TASK DETAILS:
Produce as output only the lines below starting at the line with "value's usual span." and continuing through the line with "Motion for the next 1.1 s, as", each one exactly as written.

####

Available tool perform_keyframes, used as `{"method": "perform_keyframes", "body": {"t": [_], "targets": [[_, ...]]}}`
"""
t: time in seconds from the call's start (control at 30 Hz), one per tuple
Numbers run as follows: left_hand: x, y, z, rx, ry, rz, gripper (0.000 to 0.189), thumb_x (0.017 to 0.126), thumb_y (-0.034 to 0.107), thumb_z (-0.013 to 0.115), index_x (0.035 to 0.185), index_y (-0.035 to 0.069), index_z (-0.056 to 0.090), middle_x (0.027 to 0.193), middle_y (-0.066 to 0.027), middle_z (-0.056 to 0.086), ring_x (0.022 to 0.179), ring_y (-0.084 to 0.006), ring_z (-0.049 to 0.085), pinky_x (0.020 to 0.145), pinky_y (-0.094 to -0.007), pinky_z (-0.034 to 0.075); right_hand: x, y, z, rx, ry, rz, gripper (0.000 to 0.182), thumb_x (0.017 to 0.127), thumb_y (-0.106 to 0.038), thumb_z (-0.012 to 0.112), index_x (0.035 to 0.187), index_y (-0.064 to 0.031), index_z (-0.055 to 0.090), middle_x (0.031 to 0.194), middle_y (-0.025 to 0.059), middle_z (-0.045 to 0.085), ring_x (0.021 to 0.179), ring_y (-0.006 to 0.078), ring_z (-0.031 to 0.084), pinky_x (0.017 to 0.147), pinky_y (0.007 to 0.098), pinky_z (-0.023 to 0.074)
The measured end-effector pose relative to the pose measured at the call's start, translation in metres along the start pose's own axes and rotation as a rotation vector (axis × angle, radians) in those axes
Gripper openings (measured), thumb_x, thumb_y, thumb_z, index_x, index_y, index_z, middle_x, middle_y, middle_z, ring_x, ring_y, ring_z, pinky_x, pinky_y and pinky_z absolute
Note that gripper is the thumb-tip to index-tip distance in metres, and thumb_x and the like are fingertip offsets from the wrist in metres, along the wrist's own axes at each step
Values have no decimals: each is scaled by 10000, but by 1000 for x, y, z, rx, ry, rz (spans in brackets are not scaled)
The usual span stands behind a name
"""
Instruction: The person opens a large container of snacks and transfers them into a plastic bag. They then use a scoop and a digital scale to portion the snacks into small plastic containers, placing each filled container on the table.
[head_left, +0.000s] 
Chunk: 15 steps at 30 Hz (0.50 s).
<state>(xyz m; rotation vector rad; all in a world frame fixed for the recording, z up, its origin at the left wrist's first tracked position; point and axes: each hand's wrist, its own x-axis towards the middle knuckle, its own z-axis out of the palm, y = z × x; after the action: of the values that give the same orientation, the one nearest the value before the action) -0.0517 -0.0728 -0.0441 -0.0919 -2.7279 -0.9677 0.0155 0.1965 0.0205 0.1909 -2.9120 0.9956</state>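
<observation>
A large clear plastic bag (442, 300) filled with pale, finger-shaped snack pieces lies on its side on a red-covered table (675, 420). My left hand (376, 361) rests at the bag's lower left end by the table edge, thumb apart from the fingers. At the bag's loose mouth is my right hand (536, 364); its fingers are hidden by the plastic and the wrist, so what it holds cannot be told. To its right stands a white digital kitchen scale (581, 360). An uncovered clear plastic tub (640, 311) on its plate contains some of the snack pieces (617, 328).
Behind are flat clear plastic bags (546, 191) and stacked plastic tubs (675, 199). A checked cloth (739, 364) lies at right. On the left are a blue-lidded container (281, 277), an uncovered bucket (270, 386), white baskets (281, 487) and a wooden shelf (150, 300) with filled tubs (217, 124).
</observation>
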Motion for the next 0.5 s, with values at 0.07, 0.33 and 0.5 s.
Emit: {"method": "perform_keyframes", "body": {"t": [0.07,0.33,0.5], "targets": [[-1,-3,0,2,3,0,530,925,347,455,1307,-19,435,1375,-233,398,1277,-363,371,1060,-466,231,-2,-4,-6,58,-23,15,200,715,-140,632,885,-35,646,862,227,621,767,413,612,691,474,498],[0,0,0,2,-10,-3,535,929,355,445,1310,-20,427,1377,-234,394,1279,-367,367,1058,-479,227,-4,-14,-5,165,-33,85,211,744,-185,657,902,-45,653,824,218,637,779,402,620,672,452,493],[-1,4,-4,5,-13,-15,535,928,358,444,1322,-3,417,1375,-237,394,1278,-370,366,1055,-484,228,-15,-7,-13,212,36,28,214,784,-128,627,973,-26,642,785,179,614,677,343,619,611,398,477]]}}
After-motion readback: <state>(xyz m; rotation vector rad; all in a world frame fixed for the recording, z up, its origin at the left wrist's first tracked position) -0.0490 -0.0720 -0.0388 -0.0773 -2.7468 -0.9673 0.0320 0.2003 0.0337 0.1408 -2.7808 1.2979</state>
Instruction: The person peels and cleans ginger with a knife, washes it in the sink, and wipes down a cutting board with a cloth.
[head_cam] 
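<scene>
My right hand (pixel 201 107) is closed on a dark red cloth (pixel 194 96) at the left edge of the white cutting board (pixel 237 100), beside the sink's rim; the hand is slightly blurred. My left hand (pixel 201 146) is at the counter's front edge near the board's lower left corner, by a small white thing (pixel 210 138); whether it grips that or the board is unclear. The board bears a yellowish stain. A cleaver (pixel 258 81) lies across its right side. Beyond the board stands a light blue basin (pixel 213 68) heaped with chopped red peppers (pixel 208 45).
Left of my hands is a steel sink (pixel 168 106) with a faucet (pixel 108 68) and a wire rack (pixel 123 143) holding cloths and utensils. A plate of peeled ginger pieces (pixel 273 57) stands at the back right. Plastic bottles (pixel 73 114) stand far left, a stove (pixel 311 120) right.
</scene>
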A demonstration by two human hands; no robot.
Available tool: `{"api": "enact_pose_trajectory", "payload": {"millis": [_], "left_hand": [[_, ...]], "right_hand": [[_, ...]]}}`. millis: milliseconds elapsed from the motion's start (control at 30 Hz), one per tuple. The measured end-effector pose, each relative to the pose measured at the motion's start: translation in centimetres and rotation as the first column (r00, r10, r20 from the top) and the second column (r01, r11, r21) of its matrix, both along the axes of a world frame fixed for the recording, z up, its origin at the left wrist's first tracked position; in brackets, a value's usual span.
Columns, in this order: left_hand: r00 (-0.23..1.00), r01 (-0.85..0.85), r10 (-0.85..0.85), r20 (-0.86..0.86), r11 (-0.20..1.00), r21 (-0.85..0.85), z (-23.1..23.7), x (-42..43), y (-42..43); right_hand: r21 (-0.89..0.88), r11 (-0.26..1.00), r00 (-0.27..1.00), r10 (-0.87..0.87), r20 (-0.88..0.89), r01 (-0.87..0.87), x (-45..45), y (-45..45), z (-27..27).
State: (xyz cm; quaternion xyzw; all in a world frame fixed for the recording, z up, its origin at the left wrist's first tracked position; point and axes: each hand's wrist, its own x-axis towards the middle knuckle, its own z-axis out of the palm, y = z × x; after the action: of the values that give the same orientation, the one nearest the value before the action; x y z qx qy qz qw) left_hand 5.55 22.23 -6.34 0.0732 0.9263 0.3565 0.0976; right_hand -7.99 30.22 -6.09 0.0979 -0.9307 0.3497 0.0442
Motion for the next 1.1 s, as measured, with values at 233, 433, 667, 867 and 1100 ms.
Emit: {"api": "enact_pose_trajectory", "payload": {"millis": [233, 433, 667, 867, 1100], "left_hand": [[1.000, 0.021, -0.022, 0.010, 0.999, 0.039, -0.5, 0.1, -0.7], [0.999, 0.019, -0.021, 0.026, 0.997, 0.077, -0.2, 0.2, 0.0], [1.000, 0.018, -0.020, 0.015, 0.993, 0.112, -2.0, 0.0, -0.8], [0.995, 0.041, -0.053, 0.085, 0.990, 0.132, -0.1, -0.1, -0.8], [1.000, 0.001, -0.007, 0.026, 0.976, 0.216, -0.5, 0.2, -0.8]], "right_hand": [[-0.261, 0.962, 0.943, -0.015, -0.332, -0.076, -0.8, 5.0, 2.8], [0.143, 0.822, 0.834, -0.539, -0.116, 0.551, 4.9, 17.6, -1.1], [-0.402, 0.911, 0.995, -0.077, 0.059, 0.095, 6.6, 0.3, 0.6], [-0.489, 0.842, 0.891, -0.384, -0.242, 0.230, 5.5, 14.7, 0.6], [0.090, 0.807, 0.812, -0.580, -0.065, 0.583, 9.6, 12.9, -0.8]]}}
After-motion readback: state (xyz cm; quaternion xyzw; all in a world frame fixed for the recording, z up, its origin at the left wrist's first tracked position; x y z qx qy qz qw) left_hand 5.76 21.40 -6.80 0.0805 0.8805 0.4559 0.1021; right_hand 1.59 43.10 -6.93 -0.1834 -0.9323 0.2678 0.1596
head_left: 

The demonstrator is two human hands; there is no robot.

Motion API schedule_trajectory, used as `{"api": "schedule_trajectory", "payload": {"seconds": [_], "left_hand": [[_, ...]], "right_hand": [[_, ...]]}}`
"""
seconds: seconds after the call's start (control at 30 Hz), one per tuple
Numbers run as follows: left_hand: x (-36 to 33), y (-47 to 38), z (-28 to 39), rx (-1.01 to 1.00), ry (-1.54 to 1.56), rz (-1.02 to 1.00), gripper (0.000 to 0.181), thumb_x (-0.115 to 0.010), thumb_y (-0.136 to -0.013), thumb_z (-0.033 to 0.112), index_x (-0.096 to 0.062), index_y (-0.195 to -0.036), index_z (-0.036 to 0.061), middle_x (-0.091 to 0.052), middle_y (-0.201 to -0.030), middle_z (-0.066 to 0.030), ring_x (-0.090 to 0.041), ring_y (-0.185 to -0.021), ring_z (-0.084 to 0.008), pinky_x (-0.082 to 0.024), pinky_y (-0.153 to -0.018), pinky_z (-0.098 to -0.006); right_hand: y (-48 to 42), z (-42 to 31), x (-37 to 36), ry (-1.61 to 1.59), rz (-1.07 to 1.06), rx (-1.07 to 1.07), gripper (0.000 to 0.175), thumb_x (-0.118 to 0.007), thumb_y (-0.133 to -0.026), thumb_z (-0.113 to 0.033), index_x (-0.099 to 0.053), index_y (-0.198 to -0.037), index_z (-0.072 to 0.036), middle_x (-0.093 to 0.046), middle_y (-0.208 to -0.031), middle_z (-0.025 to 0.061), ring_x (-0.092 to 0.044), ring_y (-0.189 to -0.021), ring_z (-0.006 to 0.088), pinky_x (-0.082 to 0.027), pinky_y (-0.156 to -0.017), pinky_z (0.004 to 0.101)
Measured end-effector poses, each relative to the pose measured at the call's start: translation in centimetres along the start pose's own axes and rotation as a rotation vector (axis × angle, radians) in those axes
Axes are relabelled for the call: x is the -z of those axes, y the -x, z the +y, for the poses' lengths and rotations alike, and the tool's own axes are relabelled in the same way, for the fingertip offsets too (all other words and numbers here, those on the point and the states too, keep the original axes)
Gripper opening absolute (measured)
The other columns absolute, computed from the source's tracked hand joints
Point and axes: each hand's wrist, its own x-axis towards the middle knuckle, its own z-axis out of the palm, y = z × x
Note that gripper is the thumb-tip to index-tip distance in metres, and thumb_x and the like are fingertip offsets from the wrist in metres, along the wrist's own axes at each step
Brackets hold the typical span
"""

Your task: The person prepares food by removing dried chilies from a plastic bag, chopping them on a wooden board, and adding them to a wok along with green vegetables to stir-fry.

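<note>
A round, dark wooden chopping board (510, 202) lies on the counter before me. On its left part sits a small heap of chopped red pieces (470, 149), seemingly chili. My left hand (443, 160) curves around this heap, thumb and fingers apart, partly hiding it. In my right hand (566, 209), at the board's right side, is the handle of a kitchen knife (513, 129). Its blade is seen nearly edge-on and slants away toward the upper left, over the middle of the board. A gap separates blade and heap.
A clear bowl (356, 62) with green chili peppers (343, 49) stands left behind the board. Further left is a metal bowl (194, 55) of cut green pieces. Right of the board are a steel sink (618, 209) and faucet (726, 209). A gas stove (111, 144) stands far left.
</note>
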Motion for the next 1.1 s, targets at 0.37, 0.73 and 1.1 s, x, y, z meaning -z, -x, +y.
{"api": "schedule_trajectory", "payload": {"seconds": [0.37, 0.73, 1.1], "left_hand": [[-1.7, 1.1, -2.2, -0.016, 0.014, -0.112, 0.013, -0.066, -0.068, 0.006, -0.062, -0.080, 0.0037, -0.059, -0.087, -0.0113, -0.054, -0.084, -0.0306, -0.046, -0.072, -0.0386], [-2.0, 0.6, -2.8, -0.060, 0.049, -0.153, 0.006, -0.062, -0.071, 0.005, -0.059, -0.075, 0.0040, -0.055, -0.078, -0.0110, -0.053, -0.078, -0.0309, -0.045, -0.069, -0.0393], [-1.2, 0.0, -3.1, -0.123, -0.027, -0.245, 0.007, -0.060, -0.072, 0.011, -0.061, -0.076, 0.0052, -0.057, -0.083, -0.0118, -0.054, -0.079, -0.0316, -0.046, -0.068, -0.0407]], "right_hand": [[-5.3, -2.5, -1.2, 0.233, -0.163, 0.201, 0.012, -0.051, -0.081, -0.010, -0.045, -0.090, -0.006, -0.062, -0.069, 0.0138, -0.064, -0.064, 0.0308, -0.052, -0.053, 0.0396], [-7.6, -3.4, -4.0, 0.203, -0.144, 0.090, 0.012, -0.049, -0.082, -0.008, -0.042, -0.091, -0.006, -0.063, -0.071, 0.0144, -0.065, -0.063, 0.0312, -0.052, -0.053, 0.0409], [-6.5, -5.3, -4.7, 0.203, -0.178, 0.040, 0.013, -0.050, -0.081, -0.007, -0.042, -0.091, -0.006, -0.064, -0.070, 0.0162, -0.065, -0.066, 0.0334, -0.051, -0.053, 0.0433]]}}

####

TASK OUTPUT:
Available tool: `{"api": "enact_pose_trajectory", "payload": {"millis": [_], "left_hand": [[_, ...]], "right_hand": [[_, ...]]}}`. millis: milliseconds elapsed from the motion's start (control at 30 Hz), one per tuple. The measured end-effector pose, each relative to the pose measured at the motion's start: translation in centimetres and rotation as the first column (r00, r10, r20 from the top) and the second column (r01, r11, r21) of its matrix, both along the axes of a world frame fixed for the recording, z up, its origin at the left wrist's first tracked position; in brackets, a value's usual span.
Columns, in this order: left_hand: r00 (-0.23..1.00), r01 (-0.85..0.85), r10 (-0.85..0.85), r20 (-0.86..0.86), r11 (-0.20..1.00), r21 (-0.85..0.85), z (-23.1..23.7), x (-42..43), y (-42..43); right_hand: r21 (-0.89..0.88), r11 (-0.26..1.00), r00 (-0.27..1.00), r10 (-0.87..0.87), r20 (-0.88..0.89), r01 (-0.87..0.87), x (-45..45), y (-45..45), z (-27..27).
State: (xyz cm; quaternion xyzw; all in a world frame fixed for the recording, z up, its origin at the left wrist's first tracked position; point and axes: each hand's wrist, its own x-axis towards the middle knuckle, its own z-axis out of the palm, y = z × x; after the action: of the values that give the same orientation, the one nearest the value before the action; x y z qx qy qz qw) left_hand 5.55 22.23 -6.34 0.0732 0.9263 0.3565 0.0976; right_hand -7.99 30.22 -6.09 0.0979 -0.9307 0.3497 0.0442
Motion for the next 1.1 s, as measured, with values at 233, 433, 667, 867 and 1100 ms.

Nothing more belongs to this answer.